Возвращения Джеммы Исидора дожидалась два дня, и все это время она безуспешно пыталась не думать о своем браке, точнее, о его отсутствии.

— Я не нравлюсь Симеону, — сказала она Джемме, как только та вернулась домой. — Что ж, возможно, он прав. Дело в том, что он предпочитает покой и порядок. А вот я, боюсь, совсем не люблю, когда мне указывают…

— Когда указывают? — переспросила Джемма. Вид у нее был недоумевающий. — Ты о чем? И что ты имеешь в виду, говоря, что ты ему не нравишься?

— Он хочет, чтобы вместо меня была другая, — ответила Исидора, шаря в карманах в поисках носового платочка. — Видишь ли, Симеон вбил себе в голову, что жена должна быть милой и покорной.

Джемма фыркнула.

— Его мать написала ему целую пачку писем, в которой описывала меня, как какую-то добродетельную швею… и это несмотря на то что я жила в ее доме и уехала из него несколько лет назад.

— Ложь браку не поможет, — заметила Джемма.

— Так оно и есть, — кивнула Исидора, утирая покатившуюся по щеке слезу. — Но это была не моя ложь. Как бы там ни было, я, конечно, его ужасно шокировала. Ты же знаешь, что я очень быстро принимаю решения и к тому же имею обыкновение не думать перед этим.

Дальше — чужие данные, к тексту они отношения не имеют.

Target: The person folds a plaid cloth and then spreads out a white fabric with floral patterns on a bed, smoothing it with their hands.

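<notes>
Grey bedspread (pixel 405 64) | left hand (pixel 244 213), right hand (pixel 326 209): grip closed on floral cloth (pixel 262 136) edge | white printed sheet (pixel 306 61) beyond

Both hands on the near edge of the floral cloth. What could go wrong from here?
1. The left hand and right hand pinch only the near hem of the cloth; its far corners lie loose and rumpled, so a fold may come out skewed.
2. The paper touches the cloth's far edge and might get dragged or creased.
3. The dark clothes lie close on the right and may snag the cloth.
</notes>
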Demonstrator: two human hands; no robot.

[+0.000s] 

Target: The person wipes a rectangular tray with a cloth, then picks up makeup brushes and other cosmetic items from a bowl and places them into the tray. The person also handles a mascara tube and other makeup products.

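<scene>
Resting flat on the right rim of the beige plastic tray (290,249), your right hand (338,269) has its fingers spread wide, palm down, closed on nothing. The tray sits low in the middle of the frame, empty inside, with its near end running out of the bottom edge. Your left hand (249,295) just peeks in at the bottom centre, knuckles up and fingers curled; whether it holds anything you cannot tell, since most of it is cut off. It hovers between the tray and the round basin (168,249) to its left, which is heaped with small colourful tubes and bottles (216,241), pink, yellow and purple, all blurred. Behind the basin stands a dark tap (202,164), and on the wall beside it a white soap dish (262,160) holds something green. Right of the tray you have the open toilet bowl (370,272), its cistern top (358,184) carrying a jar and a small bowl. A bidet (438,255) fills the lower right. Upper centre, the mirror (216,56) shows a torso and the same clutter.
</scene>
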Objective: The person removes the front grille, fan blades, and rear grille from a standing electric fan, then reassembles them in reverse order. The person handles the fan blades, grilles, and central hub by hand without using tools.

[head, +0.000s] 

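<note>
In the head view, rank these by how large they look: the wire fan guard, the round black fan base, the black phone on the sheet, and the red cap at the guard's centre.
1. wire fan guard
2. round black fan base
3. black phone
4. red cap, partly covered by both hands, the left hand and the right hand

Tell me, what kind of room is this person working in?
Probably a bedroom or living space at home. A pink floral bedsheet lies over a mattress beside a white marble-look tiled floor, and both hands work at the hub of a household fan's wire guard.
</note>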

— Ты просто замечательная, хоть и немного импульсивная, — сказала Джемма.

— Очень мило с твоей стороны говорить такое, — кивнула Исидора. — Но только Симеон более грубо оценивает меня…

— Да он просто глупец, — перебила ее Джемма. — Но вот что я тебе скажу, дорогая: ты должна простить его за эту глупость. Такие вещи для представителей сильного пола — дело обычное.

Исидора поджала губы.

— Я бы не против, но… — Она замялась.

— Он ранил твои чувства? — подсказала Джемма.

Слезы закапали на руку Исидоре.

— Я была так глупа, Джемма! И кажется, полюбила его. Но я ему даже не нравлюсь — как личность, вот что я имею в виду. Это просто невыносимо. Мне так больно!

Джемма обняла ее за плечи.

— Послушай, моя дорогая, ты мне нравишься, и я тебя люблю — как и каждый здравомыслящий человек в Европе, — сказала она убежденно.

— Всякий раз, когда мне хочется… ну, ты понимаешь, о чем я… у меня такое чувство, будто я должна соблазнить его. Ты представить себе не можешь, каково это, Джемма! Я чувствую себя такой униженной!

— Ты хочешь сказать, он даже не подходит к тебе?

— Нет, — всхлипнула Исидора. — Когда это случилось у нас первый раз, я сама разделась перед ним.

Джемма расхохоталась.

— И в этом твоя вина! — продолжала Исидора. — Ты же сама говорила мне, что мужчины… Ох, не могу припомнить точно твои слова, но в любом случае ты была абсолютно права. Я разделась, и он не смог сдержаться, но потом он был совсем не рад этому.

— Не рад? Ты уверена? — спросила Джемма.

— Сначала — да, а потом — нет. А во второй раз во вдовьем доме ночевал его брат, поэтому я попросила Симеона пойти со мной на прогулку.

— И ты снова разделась? — восхищенным шепотом спросила Джемма.

— Нет, но я дала ему понять… Видишь ли, я была вынуждена попросить его пойти со мной на прогулку!

Джемма задумчиво постучала пальчиком по губам.

— Очень необычно, — заметила она.

— Он даже не хотел заниматься со мной любовью, так что мне пришлось практически силой заставить его, — качая головой, вымолвила Исидора. — И вот теперь он называет меня импульсивной и непослушной. Так что я думаю, что он был бы счастлив иметь дело с более покорной женщиной. — Она вздохнула. — Да, это так… И еще я не…

— Только не говори мне еще раз, что ты ему не нравишься, — торопливо остановила подругу Джемма. — В это я не верю ни секунды. Мне кажется, что он просто потерял голову.

— О нет, Симеон никогда не теряет голову.

— Никогда?

— Даже тогда, когда на его мать и на меня напали рабочие, — сказала Исидора. — Симеон даже не дрогнул. Он оставался абсолютно спокоен, а потом просто сбил с ног двоих из них, ударил третьего и…

— Неужели?

Исидора скомкала свой носовой платочек.